Article: are critical area buffers unconstitutional?
Today, the Seattle Journal of Environmental Law published my article, Are Critical Area Buffers Unconstitutional? Demystifying The Doctrine of Unconstitutional Conditions. Although the article focuses on developments in Washington state law, it contains arguments relevant to property rights practitioners elsewhere. For example, the article explains why a demand that a landowner dedicate a “buffer area” takes valuable property rights. It also dispels the mistaken belief that conditions imposed pursuant to generally applicable legislation should be subject less rigorous scrutiny than all other conditions.

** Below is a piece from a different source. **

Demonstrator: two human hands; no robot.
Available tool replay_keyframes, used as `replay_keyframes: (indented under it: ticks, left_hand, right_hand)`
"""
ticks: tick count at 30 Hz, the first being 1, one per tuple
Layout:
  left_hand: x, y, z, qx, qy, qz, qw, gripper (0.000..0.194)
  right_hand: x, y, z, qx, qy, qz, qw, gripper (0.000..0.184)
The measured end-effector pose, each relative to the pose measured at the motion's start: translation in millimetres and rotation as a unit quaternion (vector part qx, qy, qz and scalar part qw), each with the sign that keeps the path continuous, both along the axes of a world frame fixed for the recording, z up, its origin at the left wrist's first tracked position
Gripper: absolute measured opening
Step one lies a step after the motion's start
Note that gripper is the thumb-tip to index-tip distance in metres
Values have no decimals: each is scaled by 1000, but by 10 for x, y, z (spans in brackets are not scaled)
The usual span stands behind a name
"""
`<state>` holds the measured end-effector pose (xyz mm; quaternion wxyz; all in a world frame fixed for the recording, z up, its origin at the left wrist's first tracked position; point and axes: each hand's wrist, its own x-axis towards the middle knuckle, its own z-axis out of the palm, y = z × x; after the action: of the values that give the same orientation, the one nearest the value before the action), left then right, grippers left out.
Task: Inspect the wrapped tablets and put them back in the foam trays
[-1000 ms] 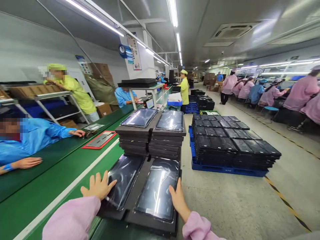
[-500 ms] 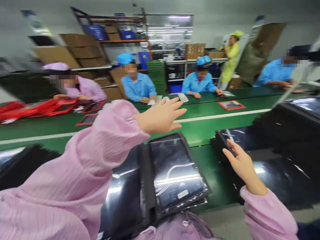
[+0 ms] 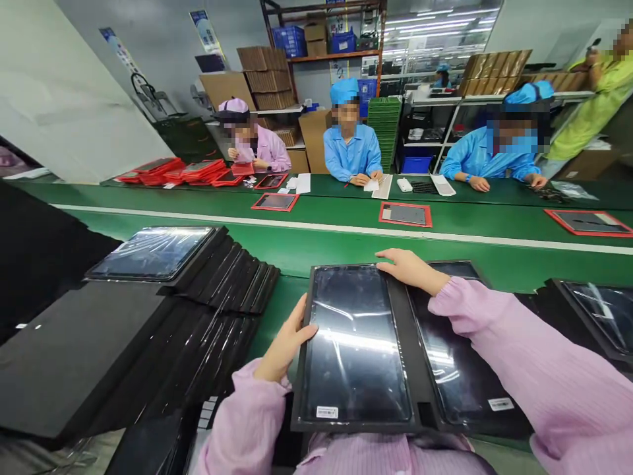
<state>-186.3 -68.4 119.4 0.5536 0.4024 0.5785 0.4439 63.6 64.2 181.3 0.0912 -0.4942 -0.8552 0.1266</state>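
In front of me is a black tray (image 3: 424,376) with two glossy dark screen panels side by side, each bearing a small white label. My left hand (image 3: 285,343) grips the tray's left edge beside the left screen panel (image 3: 353,343), thumb on top and fingers along the side. My right hand (image 3: 414,269) is at the far edge, near the left panel's upper right corner, its thumb and a finger closed about that edge. The right screen panel (image 3: 448,349) lies partly under my right sleeve.
A tall stack of black trays (image 3: 212,297) stands at left, one screen panel (image 3: 155,253) on top. At right lies another panel (image 3: 601,313). Red-framed pieces (image 3: 405,214) rest on the green bench (image 3: 297,227). Co-workers sit across it, near red frames (image 3: 198,170).
The view has swung left, bringing the left-hand stack into sight. Both hands, raised and spread apart before, have come down to the edges of the tray.
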Motion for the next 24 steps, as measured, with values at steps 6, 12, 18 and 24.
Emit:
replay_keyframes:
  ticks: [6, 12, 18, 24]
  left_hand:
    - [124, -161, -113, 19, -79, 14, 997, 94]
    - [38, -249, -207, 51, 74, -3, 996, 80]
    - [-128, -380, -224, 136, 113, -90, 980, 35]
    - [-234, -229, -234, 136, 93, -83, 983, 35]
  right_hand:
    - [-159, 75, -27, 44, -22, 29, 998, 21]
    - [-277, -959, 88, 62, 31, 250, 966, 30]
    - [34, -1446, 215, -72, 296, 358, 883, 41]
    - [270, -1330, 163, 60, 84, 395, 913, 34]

Washington’s cities and counties are increasingly demanding that owners of residential shoreline properties dedicate large, predetermined critical area buffers as a mandatory condition of any new development. Such demands, when imposed without regard to the specifics of the land use proposal, would appear to violate the essential nexus and rough proportionality tests established by the U.S. Supreme Court in Nollan v. California Coastal Commission, 483 U.S. 825 (1987), and Dolan v. City of Tigard, 512 U.S. 374 (1994). Early decisions from Washington courts faithfully applied these tests, invalidating open space and buffer dedications. But in a series of decisions beginning with Kitsap Alliance of Prop. Owners v. Cent. Puget Sound Growth Mgmt. Hearings Bd. (KAPO), 160 Wash. App. 250, 273, 255 P.3d 696 (2011), the courts have proven reluctant to hold buffer requirements to the heightened scrutiny demanded by Nollan and Dolan. This Article reviews the state of the law regarding the doctrine of unconstitutional conditions both before and after the KAPO decision with particular regard to the source of the constitutional doctrine and the appropriate degree of scrutiny. The Article concludes that fidelity to the constitution requires that critical area buffers, imposed as a mandatory condition on new development permits, must be subject to heightened scrutiny.